Dani Hulings said work with incarcerated mothers revealed a foster care system struggling to keep children with their families. Focus should be on rehabilitating the parents and reuniting them with their children, she said. (Screenshot of Kansas Legislature Youtube)
TOPEKA — In 21 years working with incarcerated mothers and grandmothers, Dani Hulings has seen how the Kansas foster care system can often shut out parents and their families from the placement process.
Hulings, a coordinator for the Offender Family Reintegration Services at the Topeka Correctional Facility, meets with approximately 67 of these mothers as part of the Women’s Activity Learning Center program. Those 67 mothers have 122 children currently in the foster care system.
Many of the women, who often lack external support, are not being given a fair shot to keep a familial connection with their child, Hulings said. She said people have a misconception that these mothers are only sober because they are in jail.
“I see the women through their sober eyes and see that they are truly giving it their all to maintain their parental rights,” Hulings said. Those who are sober here are that way because they make the conscious decision to be.”
Hulings provided her perspective on the failings of the beleaguered Kansas foster care system on Wednesday to the Joint Committee on the Child Welfare System. While governmental agencies and foster care providers say the goal is to keep families together, Hulings, parents and other stakeholders say this is often not how things play out.
In Hulings’ experience, for example, once a woman becomes incarcerated, reintegration usually gets sidelined and parental rights are almost assuredly terminated. She said this goes against the principle of supporting a family-first approach with children before placing them in foster care.
In many cases, children in the foster care system will go through three to five caseworkers in a year and several placements, Hulings said. Rather than focus on placing a child into foster care, the state ought to focus on truly keeping children in the family and addressing the root cause of the incarcerated women’s difficulties, like a growing drug epidemic.
“The majority of the women I assist here have an underlying drug problem and, in some cases, prison saved their lives,” Hulings said. “Once they are incarcerated and able to focus on drug rehabilitation and trauma issues, a new door opens for them to see life differently. They just needed someone to give them a chance to work on themselves.”
Legislators on the panel noted this view of incarcerated mothers is not often highlighted during their committee hearings.
Sen. Molly Baumgardner, R-Louisburg, said incarceration often cuts the moms off from outside resources, leaving them unable to fight for their parental rights and show their efforts to adequately parent their child.

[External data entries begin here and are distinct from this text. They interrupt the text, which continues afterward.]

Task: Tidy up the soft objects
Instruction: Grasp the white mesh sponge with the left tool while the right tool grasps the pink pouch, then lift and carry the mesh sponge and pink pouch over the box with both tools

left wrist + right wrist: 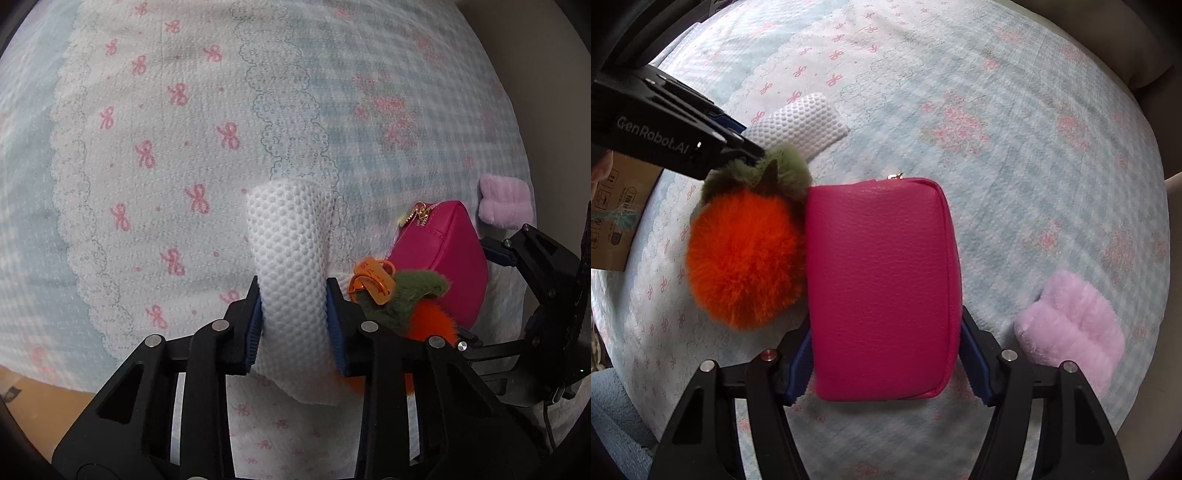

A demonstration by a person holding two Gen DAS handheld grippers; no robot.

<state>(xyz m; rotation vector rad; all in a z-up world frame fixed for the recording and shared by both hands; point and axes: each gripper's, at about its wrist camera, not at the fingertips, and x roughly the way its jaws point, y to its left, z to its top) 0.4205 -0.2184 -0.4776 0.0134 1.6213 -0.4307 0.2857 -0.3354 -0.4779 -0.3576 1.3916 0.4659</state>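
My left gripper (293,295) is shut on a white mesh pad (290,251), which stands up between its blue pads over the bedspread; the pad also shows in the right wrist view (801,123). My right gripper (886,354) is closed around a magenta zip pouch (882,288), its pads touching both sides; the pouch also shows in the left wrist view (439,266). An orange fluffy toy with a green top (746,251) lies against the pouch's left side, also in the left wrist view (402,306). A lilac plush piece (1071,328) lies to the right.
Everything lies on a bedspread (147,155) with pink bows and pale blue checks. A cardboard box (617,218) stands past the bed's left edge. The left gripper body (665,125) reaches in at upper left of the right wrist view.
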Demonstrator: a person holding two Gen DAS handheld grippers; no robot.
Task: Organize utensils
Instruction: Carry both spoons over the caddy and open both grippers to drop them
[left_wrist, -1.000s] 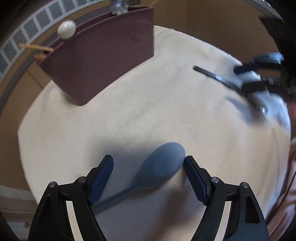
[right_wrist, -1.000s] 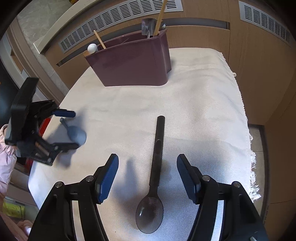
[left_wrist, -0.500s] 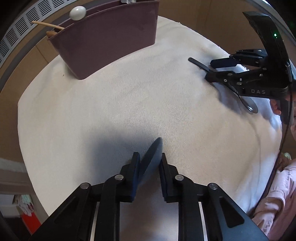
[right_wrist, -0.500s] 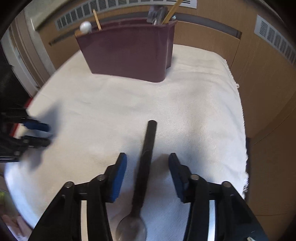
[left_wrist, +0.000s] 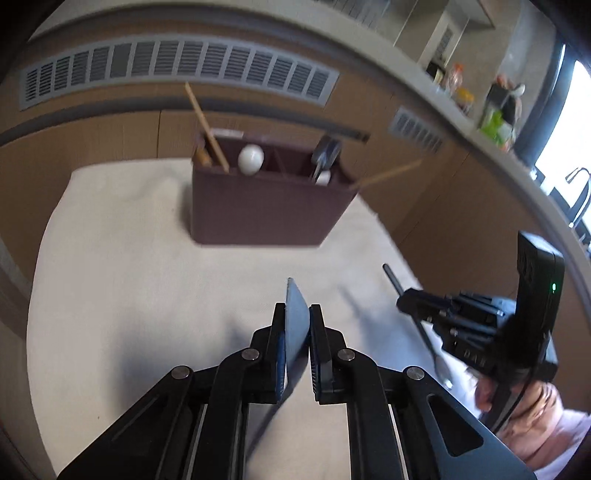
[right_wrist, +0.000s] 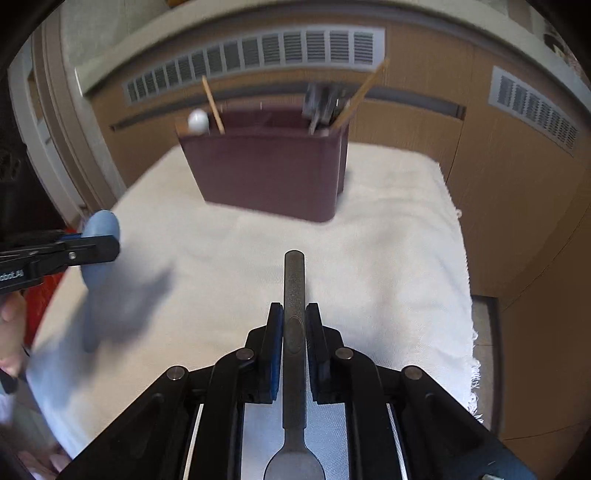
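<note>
My left gripper (left_wrist: 296, 313) is closing its jaws, and its pads press on the bowl of a blue spoon (left_wrist: 294, 295), held edge-on above the cloth. In the right wrist view the blue spoon (right_wrist: 100, 226) sticks up from the left gripper (right_wrist: 110, 248) at the left edge. My right gripper (right_wrist: 294, 312) is closing too, with its pads on the handle of a dark metal spoon (right_wrist: 294, 273), the bowl towards the camera. The left wrist view shows the right gripper (left_wrist: 404, 301) with that spoon (left_wrist: 391, 277) at the right. A maroon utensil holder (left_wrist: 266, 210) (right_wrist: 273, 170) stands ahead of both.
The holder has compartments with wooden chopsticks (left_wrist: 207, 122), a white-ended utensil (left_wrist: 251, 158) and metal utensils (right_wrist: 323, 99). A cream cloth (right_wrist: 388, 240) covers the table, with its fringed edge (right_wrist: 474, 369) at the right. A wood-panelled wall with vents (left_wrist: 177, 70) rises behind.
Both grippers closed, the left on the blue spoon's bowl, the right on the dark spoon's handle. Both then rose from the cloth with their spoons, and the left one rolled.
</note>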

“We have a very lackluster skills program for the women in the adult custody to develop skills for meaningful job opportunities,” Baumgardner said. “How might we make things more consistent for women that are incarcerated and afford them the same leeway that seems to be occurring outside of the incarcerated foster system?”
Three parents — Tobin Hoffman, Randy Pruett and Raymond Sipult — whose children entered the foster care system at one point, testified about what needed to be changed to prevent families from being left out of the process. Hoffman said he and 30 members of his family showed up to the custody hearing, but even then, the state chose to place his son into foster care.
“You have agencies that are not following the laws and policies that were set forth by the Kansas lawmakers,” Hoffman said. “I want an independent entity to be able to have the community review their practices to make sure they are following the appropriate guidelines for families.”
Mary Dean, president of Kansas Justice Advocate, also noted that Black children are reintegrated at a disproportionately lower rate than other demographics. She said Black children are also over-represented in foster care nationally at a rate more than twice their proportion in the U.S. child population.
Black children are four times more likely to be placed in the state’s care, she said.
“I get phone calls regularly from parents and grandparents about issues, especially when it comes to having their children taken away from them because of their situations,” Dean said. “Black cultures are different from a lot of cultures and that’s something that it would appear that some social workers are not willing to understand. They don’t care.”
Sen. Beverly Gossage, R-Eudora, said there is a larger issue with people conflating having limited space in their living arrangements with a parental inability to care for their children. Gossage pointed to her own upbringing as one of 15 children growing up on a farm with tight living quarters.
She also said cultural differences might be at play, especially if the people making custody decisions were raised in homes where there were three bathrooms and everybody had their own bedroom.
“They don’t understand that these are people that maybe can benefit from some free clothing or some help with food, but can still take care of their families,” she said.